### [Exercise details]
In the records below, some lines contain "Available"; state the number of such lines and nothing else.
################
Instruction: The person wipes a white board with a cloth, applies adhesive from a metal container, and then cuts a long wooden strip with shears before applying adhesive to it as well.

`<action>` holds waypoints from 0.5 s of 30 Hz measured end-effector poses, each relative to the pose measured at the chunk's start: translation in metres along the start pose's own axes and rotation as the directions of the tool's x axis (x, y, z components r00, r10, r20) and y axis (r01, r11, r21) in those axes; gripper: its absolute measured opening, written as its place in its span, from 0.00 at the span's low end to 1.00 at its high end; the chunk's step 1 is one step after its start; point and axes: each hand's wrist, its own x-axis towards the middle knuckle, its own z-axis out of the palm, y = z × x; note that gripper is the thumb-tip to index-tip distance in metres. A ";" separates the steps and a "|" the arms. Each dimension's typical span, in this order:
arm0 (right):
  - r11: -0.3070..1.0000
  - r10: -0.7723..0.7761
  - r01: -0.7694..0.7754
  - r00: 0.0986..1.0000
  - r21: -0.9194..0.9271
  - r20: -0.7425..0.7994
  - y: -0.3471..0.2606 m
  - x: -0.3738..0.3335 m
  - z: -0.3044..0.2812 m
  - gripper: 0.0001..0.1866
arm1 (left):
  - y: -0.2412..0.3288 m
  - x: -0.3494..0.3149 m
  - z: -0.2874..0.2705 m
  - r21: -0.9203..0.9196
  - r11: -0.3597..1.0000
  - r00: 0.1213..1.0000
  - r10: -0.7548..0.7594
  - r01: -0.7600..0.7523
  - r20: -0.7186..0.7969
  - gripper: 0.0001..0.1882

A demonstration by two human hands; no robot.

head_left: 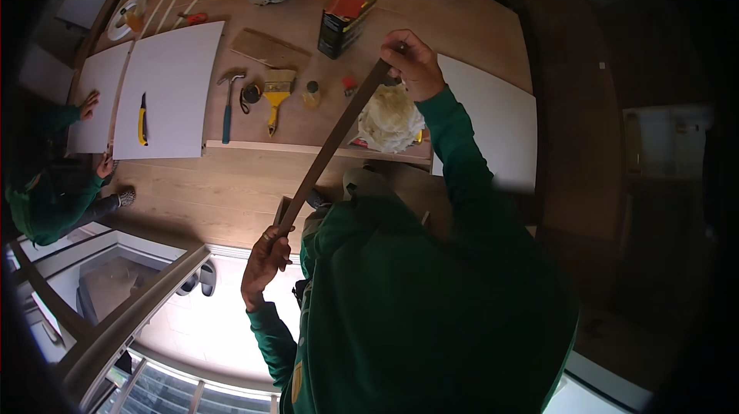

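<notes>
- Right hand point(416, 63): we see thumb and fingers pinched together on the strip's far end, at upper centre, over the work table point(431, 6).
- Left hand point(266, 264): clamped on the strip's near end, low and left of the right hand; its exact finger placement is too small for us to make out.
- Brown strip point(339, 137): long, narrow, flat-sided; we find it spanning the gap between both hands on a slant, crossing above the table's near edge.
- Beneath and just right of the strip, near the right hand: a crumpled pale heap point(391, 120), its material unclear to us.
- Right of the heap, partly behind the right sleeve, a white panel point(493, 125).
- Left of the strip we count, going outward, a small bottle point(311, 96), a wide yellow-handled brush point(275, 97), a dark tape measure point(250, 93) and a hammer point(229, 110).
- Behind these, a wooden board point(269, 48) and a black-and-red can point(344, 23).
- Farther left, a large white sheet point(173, 83) bearing a yellow utility knife point(143, 121).
- At our far left, a green-sleeved co-worker point(50, 210), one hand upon a narrower white sheet point(98, 90).
</notes>
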 end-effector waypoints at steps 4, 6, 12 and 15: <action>0.996 -0.021 0.014 0.997 -0.092 -0.069 -0.025 -0.043 -0.030 0.08 | 0.000 0.038 0.023 0.213 0.962 0.984 -0.177 0.172 0.004 0.15; 0.973 -0.117 0.080 0.980 -0.218 -0.159 -0.044 -0.067 -0.040 0.08 | 0.000 0.063 0.030 0.307 0.924 0.963 -0.260 0.226 0.075 0.19; 0.926 -0.305 0.115 0.790 -0.360 -0.532 -0.109 -0.165 -0.175 0.08 | -0.054 0.102 0.058 0.451 0.880 0.858 -0.344 0.152 0.382 0.21; 0.935 -0.210 -0.060 0.700 -0.349 -0.683 -0.117 -0.243 -0.260 0.10 | -0.060 0.121 0.086 0.373 0.916 0.806 -0.330 0.147 0.492 0.17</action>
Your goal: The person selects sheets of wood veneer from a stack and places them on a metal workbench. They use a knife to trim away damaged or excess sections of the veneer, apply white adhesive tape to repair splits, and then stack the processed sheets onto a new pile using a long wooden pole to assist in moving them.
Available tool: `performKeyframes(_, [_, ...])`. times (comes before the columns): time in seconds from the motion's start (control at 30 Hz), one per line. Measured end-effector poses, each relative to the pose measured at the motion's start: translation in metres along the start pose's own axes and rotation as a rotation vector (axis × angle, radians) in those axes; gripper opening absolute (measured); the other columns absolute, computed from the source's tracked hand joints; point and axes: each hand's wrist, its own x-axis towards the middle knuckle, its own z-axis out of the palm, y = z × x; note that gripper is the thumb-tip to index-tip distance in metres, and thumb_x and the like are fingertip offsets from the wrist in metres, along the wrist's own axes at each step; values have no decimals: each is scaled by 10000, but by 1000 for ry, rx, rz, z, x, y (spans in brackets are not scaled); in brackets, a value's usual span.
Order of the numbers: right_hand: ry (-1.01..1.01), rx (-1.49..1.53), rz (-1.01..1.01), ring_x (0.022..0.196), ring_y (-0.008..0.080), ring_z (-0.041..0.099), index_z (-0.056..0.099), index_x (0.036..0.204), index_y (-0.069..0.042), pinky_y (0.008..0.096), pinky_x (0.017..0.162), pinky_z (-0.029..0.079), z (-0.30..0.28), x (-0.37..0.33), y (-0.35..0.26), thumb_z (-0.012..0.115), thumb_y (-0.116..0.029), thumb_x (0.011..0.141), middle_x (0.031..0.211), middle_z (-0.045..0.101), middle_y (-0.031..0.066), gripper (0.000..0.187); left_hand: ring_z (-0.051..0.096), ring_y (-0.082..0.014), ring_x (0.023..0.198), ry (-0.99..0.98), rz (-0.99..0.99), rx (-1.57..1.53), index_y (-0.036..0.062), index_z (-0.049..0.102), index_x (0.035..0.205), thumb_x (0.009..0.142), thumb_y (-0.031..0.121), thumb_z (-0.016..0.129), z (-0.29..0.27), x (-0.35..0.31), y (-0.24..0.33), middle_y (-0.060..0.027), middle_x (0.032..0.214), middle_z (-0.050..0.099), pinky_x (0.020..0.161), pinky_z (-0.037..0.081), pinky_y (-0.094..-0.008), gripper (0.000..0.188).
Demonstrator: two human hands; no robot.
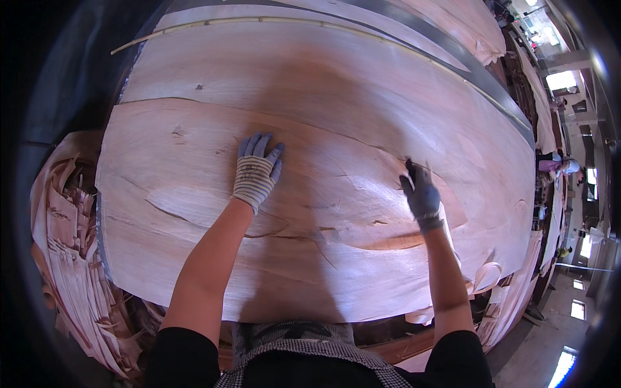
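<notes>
A broad sheet of pale pinkish wood veneer spreads in front of me, with wavy seams, splits and small knots. My left hand, in a striped knit glove with blue-grey fingers, lies flat on it with the fingers stretched forward. To the right, my right hand wears a dark grey glove and is over the veneer near a split. Its fingers are curled, and a small dark thing shows at their tips, too blurred to name. Below it, a long gap in the veneer shows a browner layer.
A thin bamboo-like stick lies along the far edge. Torn veneer strips are heaped at the left, and a curled strip hangs at the near right. Another person is far off at the right, among more veneer stacks.
</notes>
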Motion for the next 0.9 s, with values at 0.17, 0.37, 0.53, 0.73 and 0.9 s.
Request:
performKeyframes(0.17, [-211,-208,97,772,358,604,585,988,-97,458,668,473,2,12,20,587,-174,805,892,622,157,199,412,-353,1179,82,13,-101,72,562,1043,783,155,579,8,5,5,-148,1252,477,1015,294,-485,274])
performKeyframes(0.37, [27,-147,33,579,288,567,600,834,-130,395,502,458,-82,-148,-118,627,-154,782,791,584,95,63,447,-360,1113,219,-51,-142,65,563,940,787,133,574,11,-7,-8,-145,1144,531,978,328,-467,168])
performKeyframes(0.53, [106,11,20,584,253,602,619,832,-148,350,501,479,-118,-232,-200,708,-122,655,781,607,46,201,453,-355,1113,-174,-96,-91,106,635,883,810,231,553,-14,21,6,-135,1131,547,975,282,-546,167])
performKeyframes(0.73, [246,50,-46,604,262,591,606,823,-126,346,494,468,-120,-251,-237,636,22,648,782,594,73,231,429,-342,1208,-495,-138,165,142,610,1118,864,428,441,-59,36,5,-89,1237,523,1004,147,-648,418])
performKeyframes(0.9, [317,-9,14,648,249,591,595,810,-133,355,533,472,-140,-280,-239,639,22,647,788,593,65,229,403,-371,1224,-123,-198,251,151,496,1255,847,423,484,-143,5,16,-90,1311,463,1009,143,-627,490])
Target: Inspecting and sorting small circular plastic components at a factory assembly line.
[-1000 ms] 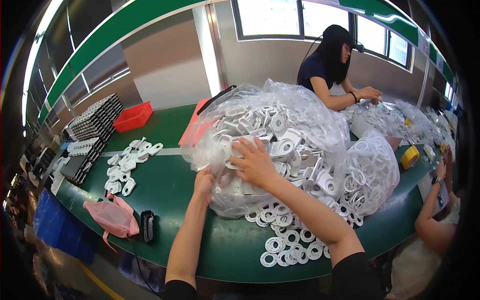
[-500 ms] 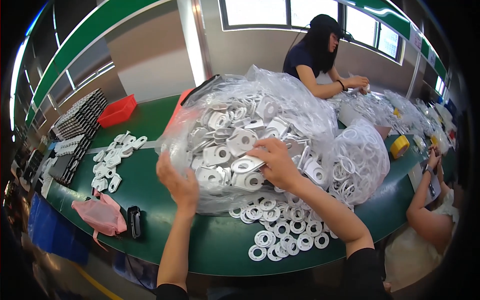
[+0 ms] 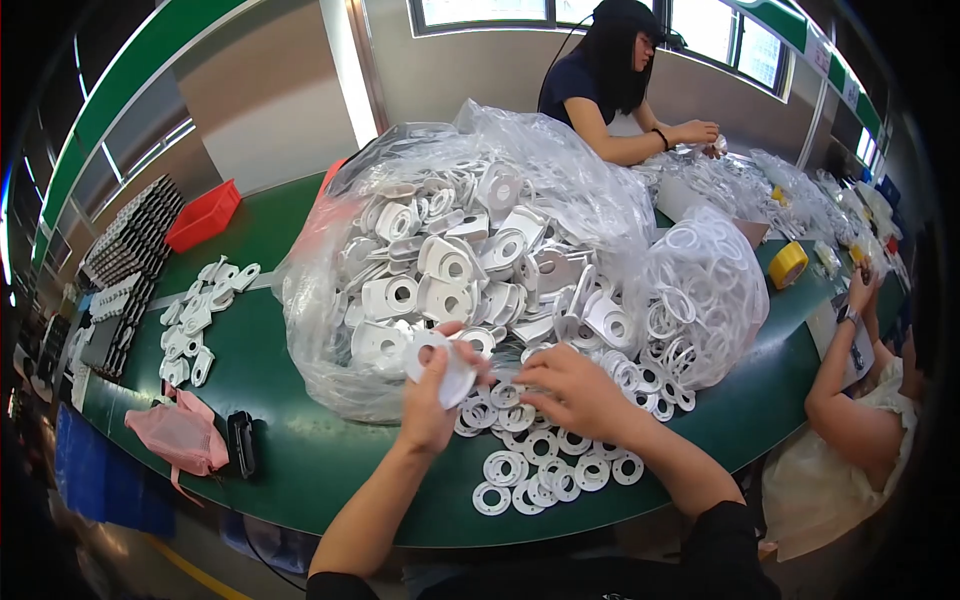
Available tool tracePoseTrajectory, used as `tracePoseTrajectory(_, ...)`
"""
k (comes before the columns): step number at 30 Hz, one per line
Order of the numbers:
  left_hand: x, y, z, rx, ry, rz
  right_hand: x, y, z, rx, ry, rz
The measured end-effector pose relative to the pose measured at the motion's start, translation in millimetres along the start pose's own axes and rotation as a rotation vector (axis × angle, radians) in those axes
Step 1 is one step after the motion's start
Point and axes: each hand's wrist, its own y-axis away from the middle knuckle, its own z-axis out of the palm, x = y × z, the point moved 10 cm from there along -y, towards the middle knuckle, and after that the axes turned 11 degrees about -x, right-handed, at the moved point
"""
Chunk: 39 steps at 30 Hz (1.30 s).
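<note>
My left hand [image 3: 432, 405] grips a white plastic plate [image 3: 455, 375] with a round hole, raised in front of a big clear plastic bag [image 3: 320, 350]. That bag lies wide open, heaped with similar white plates [image 3: 450, 262]. Just to the right, my right hand [image 3: 572, 392] hovers over the bag's front edge and a spread of flat white rings [image 3: 540, 446]. Its thumb and fingers are drawn together; motion blur hides what, if anything, is between them.
A second clear bag [image 3: 715, 290] full of thin white rings stands at the right, near yellow tape [image 3: 788, 264]. Leftward are loose white pieces [image 3: 195, 318], a red bin [image 3: 203, 215], stacked trays [image 3: 130, 240], a pink pouch [image 3: 180, 434] and a black case [image 3: 241, 443]. Two people work nearby.
The plate has passed from my right hand to my left, away from the heap. My left hand has left the bag's edge and moved right; my right hand has come down toward the rings.
</note>
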Motion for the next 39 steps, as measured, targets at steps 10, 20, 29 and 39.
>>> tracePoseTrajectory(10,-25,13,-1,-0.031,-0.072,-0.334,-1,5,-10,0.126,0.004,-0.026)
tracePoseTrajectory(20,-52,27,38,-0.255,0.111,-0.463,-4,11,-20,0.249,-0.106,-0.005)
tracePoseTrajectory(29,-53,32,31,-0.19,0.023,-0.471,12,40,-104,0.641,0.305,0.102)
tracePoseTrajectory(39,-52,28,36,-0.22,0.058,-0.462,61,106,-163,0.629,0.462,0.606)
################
### [Task solution]
2